Predictive model results in a study of working memory and connected speech. Best‐fitting BART model with two Speeded Matching variables (SM1 and SMDiff), linguistic and acoustic variables from the “important event” task, and demographic variables. Estimated and bias‐corrected ROC curve. AUROC is in Table 2. The bands are pointwise 95% and 90% (narrower) confidence bands (see Supplemental material); please see Methods. AUROC, area under the receiver operating characteristics curve; BART, Bayesian additive regression trees; ROC, receiver operating characteristics.
3.3. Study of top feature set
Variable importance (VI) values for the top feature set are presented in Figure 2 in terms of inclusion proportions 38 and permutation p‐values. From the bartMachine vignettes preprint, “the inclusion proportion for any given predictor represents the proportion of times that variable is chosen as a splitting rule out of all splitting rules among the posterior draws of the sum of trees model”. 39 , 40 The four variables presented are the top performers, and even though the VI ordering is strong, the inclusion proportions are small, suggesting that no one feature is overwhelmingly dominating the prediction, even while the corresponding permutation p‐values, which ranged from <0.0005 to 0.035, are nominally significant. As described in the appendix, for a given predictor, X, these p‐values represented the proportion of times a classifier with a randomly scrambled version of X, fit better than the original model; small values thus represented a greater role for X in the fitted classifier. The full variable importance plot (not shown) included well‐over 20 predictors from the pool, each with inclusion proportion well under 2%. This pattern of results, which can be seen in Figure 2, where even the fourth most important variable (SM difference) appears in only barely above 2% of the splitting rules, suggests that there is considerable incremental additive value across the entire pool of predictors, with each one contributing only small but non‐negligible information to the overall prediction to achieve a strong AUROC value of 0.86.
FIGURE 2.

Predictive model results in a study of working memory and connected speech. Variable importance and statistical significance from the best‐fitting BART model with two Speeded Matching variables (SM1 and SMDiff), linguistic and acoustic variables from the “important event” task, and demographic variables. Variable importance showing the consistent top four predictors in the modelling procedure. Included p‐values arise from the permutation tests based on the Brier score. BART, Bayesian additive regression trees.
Finally, to aid in human interpretation of the fitted classifier, we fitted a series of logistic models, regressing the classifier probability on sets of the most important features (see appendix). We repeated this for each BART posterior sample of predictions to obtain 95% credible intervals for the resulting logistic regression coefficients.

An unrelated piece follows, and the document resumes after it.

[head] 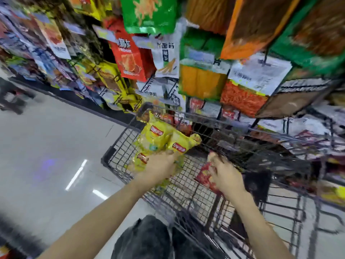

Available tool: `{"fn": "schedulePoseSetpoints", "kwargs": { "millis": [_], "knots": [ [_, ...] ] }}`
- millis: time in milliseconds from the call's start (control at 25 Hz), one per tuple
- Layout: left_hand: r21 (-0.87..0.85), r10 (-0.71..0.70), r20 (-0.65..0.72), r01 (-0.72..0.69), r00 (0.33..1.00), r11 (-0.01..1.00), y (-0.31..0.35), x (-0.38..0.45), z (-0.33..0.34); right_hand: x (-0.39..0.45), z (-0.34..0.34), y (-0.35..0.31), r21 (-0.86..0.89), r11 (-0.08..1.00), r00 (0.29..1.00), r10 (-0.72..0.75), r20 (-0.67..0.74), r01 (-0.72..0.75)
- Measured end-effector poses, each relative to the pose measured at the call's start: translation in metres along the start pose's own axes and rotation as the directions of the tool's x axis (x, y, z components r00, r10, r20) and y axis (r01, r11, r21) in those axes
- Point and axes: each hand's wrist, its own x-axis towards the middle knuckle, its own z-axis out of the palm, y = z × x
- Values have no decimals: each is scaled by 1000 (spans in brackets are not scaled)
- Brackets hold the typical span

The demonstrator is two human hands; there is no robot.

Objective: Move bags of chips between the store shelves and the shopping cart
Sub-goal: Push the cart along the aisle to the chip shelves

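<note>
a bundle of yellow chip bags (160,144) is held above the wire shopping cart (119,146) by the left hand (160,167), whose fingers are curled around the lower edge of the bundle. several bags seem to be gathered in that one grip, though the count cannot be told through the blur. a red chip bag (206,175) is pinched at its upper edge by the right hand (224,174), just inside the cart and beside the yellow bundle. the store shelves (205,75) are packed with hanging snack packets directly behind and over the cart. whether the bags are being lifted out or set down cannot be judged from this view alone. the main risk is judged to lie in the left grip: slick bags held together at one edge could slide apart, and one could be dropped over the cart's side onto the floor (46,146). a tighter squeeze could crush the chips or burst a bag. the red bag, held only at an edge, could be caught on the wire mesh. hanging packets could also be knocked off their hooks if the bundle is raised carelessly toward the shelves.
</note>
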Motion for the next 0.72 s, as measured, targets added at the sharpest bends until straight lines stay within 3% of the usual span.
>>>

3.4. Qmci classification accuracy
Figure 3 depicts the AUROC for the Qmci, along with the 95% CIs. The adjusted AUC of .83 (0.74, 0.92) was lower than the unadjusted and adjusted AUC values for the top feature set combining SM and acoustic and linguistic variables from the “important event” task (Table 3), although, owing to lack of need to fit a complex model, the associated CI is narrower. With regard to specificity at 80% and 90% sensitivity, results were slightly stronger for the top feature set relative to Qmci. In addition, we calibrated the fitted classifier to the Qmci (i.e., choosing a classifier threshold to yield the same number of cases between as for the Qmci), and quantified the concordance and confusion between the classifier and Qmci (see appendix).
FIGURE 3.

Receiver operating curve for Quick Mild Cognitive Impairment (Qmci) screen with 95% confidence intervals.
4. DISCUSSION
To our knowledge, this is the first study to examine the utility of combining cognitive performance and connected speech tasks in development of an automated tool to screen for cognitive impairment. Findings indicate that a combination of working memory / processing speed, acoustic and linguistic variables from connected speaking tasks, and the ability to benefit from prior exposure to the working memory task can discriminate CN from CI groups with a high degree of accuracy, comparable to an established measure. Two of the top four contributors to the model were the first and second administration of SM, confirming the utility of this widely used cognitive test and the additive benefit of examining practice effects. The other top two variables measured the lexical diversity of a person's speech (i.e., type–token ratio) and subtle acoustic features of voice quality, such as fine articulatory control (i.e., third formant frequency mean). Similar features in spontaneous speech samples have been identified as useful for discriminating between MCI and AD groups, 37 but specific feature importance for the purposes of classification accuracy has not been widely studied. These combinations of tasks assess key cognitive and communication abilities known to be affected early in a variety of neurodegenerative diseases, for example, attention/executive functioning, episodic and semantic memory, and phonological processing, and include both verbal and nonverbal tasks, which may be an important feature for individuals unable to do one type of task or the other due to speech production or visual or motor deficits. Importantly, individuals with varying levels of cognitive functioning, including mild dementia, were able to use the tool successfully.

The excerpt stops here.